• Task details: From the opening line of the records through the line bearing "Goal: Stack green", set down every line exactly.

+++ Provided information +++

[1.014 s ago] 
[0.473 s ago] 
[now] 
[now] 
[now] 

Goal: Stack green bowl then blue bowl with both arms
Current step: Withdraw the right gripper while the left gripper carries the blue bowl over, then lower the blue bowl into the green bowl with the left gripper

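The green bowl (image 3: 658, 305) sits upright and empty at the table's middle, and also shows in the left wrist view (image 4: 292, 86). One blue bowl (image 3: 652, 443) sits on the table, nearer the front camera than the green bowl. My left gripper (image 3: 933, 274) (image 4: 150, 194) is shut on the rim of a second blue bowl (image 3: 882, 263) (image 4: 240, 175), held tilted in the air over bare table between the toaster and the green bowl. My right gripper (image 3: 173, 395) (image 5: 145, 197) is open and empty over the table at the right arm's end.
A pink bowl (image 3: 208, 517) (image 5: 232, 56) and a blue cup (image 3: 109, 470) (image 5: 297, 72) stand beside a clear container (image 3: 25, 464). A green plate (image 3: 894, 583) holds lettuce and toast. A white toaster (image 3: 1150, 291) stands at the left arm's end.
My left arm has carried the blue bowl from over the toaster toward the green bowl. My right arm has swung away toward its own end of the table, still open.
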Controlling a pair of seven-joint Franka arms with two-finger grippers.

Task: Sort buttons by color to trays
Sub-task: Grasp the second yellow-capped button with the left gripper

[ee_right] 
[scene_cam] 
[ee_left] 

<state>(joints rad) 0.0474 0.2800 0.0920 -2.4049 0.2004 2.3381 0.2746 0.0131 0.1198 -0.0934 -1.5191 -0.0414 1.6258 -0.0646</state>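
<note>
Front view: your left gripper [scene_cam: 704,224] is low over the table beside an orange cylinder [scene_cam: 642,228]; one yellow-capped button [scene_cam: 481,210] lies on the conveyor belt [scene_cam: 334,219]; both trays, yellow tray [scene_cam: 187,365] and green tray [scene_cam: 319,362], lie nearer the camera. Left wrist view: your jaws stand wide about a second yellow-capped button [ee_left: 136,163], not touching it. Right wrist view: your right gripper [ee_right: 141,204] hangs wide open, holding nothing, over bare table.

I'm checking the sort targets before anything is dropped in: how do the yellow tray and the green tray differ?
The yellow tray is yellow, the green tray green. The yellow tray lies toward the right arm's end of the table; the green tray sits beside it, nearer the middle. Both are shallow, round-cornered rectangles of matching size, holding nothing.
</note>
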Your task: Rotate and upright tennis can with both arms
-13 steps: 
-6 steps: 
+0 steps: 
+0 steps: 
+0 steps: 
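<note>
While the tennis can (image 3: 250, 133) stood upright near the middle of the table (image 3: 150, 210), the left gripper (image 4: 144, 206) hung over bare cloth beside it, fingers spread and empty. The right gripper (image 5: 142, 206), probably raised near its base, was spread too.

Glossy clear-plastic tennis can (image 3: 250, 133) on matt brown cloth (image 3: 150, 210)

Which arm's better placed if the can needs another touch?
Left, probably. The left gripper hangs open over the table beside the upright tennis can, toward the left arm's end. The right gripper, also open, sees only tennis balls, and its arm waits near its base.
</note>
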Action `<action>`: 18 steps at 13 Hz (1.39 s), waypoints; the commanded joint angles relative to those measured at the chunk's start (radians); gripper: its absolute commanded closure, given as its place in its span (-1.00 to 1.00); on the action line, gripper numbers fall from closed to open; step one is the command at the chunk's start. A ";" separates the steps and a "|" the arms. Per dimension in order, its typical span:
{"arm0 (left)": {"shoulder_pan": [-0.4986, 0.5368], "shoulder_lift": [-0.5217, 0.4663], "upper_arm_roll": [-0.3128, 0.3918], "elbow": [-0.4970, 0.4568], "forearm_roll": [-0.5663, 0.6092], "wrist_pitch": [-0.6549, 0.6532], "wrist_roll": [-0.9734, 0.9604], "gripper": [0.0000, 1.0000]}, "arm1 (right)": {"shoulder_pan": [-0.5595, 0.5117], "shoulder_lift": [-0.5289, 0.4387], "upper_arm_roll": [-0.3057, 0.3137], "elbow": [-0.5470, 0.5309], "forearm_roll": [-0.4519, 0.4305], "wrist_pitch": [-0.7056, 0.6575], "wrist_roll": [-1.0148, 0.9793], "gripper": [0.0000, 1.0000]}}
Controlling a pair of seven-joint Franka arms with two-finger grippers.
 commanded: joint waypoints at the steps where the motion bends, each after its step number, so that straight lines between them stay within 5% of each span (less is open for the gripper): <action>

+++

• Solution:
[1.014 s ago] 
[0.473 s ago] 
[now] 
[now] 
[now] 

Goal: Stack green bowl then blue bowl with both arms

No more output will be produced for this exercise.